Monday, March 2, 2020

On Medically Unnecessary Genital Surgery and Human Rights: ACLU NorCal and the San Francisco Ballot Initiative to Protect Bodily Autonomy

by David Balashinsky

Nine years ago, supporters of a proposed, citizen-initiated city ordinance presented more than 12,000 signatures to the Department of Elections in San Francisco.  The ballot initiative that they hoped to place before the voters sought to accomplish one thing and one thing only: a ban on the forced circumcision of male minors when not medically necessary.  Shortly thereafter, attorneys from the ACLU of Northern California filed an amicus curiae brief with the Superior Court of California in San Francisco "urging the court to issue a writ of mandate restraining San Francisco's Director of Elections from placing [an] initiative criminalizing circumcision on San Francisco's November 8, 2011 ballot." 

To be clear, the proposed ballot initiative did not aim at "criminalizing circumcision."  It specifically did not include a prohibition against penile circumcision when medically necessary.  As the language of the ballot initiative stated, an exception to the (proposed) ban would exist in those cases in which circumcision is deemed "necessary to the physical health of the person on whom it is performed because of a clear, compelling, and immediate medical need with no less-destructive alternative treatment available."  

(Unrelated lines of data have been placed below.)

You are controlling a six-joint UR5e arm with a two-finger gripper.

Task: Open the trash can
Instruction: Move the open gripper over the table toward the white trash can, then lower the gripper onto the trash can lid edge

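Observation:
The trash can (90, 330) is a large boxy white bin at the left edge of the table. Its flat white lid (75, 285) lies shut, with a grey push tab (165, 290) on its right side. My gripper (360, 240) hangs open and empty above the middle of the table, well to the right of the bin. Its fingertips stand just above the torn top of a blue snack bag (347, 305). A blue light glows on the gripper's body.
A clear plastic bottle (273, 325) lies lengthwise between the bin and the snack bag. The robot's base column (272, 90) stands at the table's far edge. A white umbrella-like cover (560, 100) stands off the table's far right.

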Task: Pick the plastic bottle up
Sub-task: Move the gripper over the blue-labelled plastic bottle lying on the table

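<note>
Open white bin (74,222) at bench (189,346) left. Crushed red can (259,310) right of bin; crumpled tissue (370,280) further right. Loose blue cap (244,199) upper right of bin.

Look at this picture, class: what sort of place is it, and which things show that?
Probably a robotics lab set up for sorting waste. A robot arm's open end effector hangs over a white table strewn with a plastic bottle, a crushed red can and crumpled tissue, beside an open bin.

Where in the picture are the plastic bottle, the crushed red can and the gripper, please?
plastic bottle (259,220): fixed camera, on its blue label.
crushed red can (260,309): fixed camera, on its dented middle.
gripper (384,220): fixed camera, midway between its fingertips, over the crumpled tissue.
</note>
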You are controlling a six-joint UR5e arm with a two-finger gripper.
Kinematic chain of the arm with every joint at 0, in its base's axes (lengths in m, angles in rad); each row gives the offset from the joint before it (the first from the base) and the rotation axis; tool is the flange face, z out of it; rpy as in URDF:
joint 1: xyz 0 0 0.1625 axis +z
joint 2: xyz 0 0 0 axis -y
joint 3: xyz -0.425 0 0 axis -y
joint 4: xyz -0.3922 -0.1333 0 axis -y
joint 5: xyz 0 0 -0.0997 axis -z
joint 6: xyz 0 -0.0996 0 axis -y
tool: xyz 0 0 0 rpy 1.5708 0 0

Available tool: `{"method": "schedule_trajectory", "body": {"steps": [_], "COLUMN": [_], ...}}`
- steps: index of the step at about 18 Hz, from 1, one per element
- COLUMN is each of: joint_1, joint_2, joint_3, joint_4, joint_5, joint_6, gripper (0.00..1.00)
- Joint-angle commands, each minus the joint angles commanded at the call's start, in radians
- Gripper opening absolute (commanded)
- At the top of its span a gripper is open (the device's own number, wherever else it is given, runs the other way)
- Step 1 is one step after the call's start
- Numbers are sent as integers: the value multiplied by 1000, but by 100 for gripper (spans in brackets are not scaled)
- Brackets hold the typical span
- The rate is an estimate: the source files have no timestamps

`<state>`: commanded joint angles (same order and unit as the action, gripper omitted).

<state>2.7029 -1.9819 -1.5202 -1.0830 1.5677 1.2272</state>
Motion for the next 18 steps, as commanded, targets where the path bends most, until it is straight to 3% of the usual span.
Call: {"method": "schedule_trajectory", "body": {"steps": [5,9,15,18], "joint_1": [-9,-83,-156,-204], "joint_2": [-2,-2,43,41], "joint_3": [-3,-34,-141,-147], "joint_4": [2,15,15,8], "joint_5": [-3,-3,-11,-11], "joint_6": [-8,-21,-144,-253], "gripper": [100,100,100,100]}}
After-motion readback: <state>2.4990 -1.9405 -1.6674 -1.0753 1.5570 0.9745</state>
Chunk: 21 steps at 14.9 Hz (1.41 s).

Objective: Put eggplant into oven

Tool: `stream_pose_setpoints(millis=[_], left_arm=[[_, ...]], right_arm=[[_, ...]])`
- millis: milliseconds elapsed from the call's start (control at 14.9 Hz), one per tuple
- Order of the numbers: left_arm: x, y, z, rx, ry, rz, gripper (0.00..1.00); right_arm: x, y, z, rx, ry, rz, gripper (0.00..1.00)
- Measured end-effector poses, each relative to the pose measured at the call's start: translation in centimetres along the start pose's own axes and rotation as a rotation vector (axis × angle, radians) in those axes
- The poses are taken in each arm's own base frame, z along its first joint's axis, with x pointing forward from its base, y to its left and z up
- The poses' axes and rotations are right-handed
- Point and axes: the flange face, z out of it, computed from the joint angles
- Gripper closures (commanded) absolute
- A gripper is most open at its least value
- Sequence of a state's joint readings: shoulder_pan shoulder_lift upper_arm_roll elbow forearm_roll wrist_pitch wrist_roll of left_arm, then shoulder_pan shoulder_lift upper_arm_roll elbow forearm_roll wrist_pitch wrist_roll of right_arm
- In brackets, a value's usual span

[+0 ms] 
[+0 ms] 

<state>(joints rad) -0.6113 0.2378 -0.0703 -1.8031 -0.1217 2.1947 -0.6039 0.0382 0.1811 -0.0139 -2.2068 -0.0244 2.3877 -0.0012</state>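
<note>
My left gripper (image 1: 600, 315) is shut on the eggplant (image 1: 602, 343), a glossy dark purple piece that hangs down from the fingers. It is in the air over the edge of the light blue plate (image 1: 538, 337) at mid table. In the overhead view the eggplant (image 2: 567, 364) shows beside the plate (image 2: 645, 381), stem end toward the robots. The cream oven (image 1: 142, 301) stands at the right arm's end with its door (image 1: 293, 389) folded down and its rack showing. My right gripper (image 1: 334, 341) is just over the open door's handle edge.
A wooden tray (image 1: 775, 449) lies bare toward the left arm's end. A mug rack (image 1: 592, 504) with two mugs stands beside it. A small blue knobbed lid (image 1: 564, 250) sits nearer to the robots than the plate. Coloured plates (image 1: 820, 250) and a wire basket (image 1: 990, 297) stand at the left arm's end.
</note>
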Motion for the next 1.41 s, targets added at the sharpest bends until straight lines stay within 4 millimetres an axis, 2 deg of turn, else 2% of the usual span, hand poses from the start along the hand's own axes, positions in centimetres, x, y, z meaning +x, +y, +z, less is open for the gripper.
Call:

Nor did the petitioners seek a blanket prohibition of circumcision.  Penile circumcision practiced for religious reasons and cultural reasons (such as social conformity and socially-constructed "ideals" concerning the appearance of the human penis) all would continue to be perfectly legal.  Under the provisions of the ballot initiative, there would be nothing to prevent an adult male from choosing circumcision for himself for any reason he might have.  And that, of course, is as it should be: it's his body and it should be his choice.  The initiative simply sought to insure that any individual who undergoes circumcision has an opportunity to exercise informed consent and, more importantly, that he has an opportunity to make a personal choice about whether or not to have a major portion of erotogenic tissue permanently removed from his penis.  The most appropriate and effective way to accomplish this goal is to restrict the availability of this surgery to adults.  While 18 may seem an arbitrary age, the idea behind it is that, until an individual is mature enough to fully grasp the ramifications of his choice, society has an obligation to prevent him from making the wrong one.  This is particularly important in the case of an irreversible genital surgery.  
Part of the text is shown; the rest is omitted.